Exercise prompt: Transcribe all of the data exactly. Images stay out.

─── Given data ───

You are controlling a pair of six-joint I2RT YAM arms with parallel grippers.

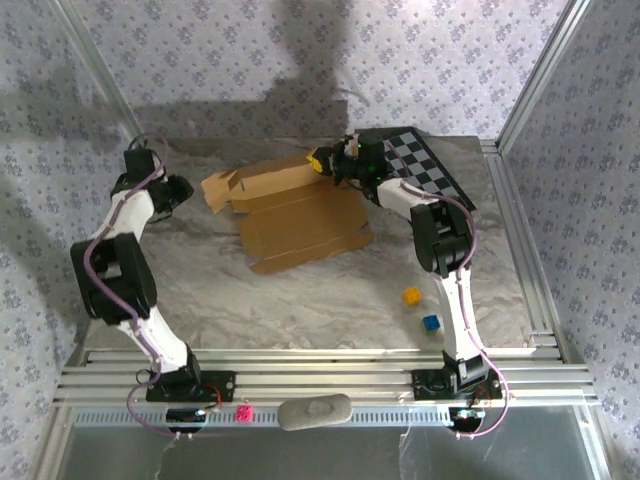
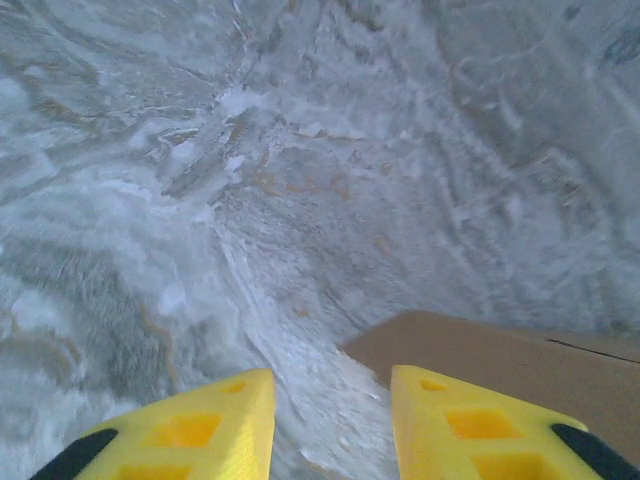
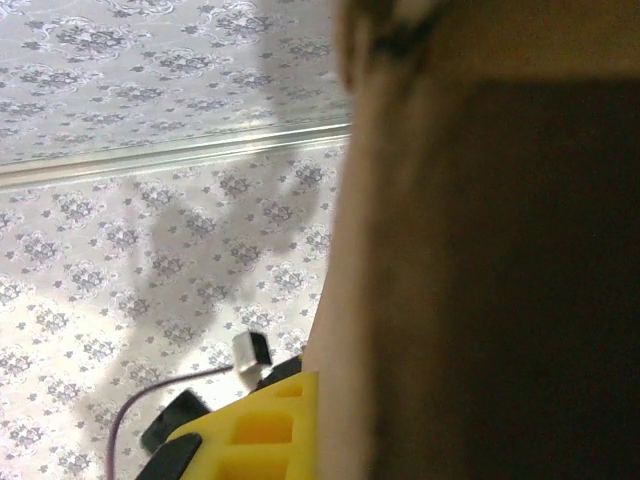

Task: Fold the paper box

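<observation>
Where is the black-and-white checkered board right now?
In the top external view, the black-and-white checkered board lies at the far right of the table, behind the right arm and just right of the brown cardboard paper box.

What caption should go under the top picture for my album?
The right gripper pinches a back flap of the paper box; the left gripper hovers open nearby.

The paper box (image 3: 480, 280) looms blurred and close in the right wrist view, covering one of the right fingers (image 3: 265, 430); the left wrist view's edges cut it off.
</observation>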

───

Written solution:
You are controlling a pair of six-joint I2RT YAM arms with parallel grippers.


Task: Fold the paper box

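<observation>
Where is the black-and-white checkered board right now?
In the top external view, the black-and-white checkered board lies at the far right of the table, behind the right arm and just right of the brown cardboard paper box.

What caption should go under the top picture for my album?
The right gripper pinches a back flap of the paper box; the left gripper hovers open nearby.

The paper box (image 3: 480, 280) looms blurred and close in the right wrist view, covering one of the right fingers (image 3: 265, 430); the left wrist view's edges cut it off.
</observation>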

The complete answer has been given.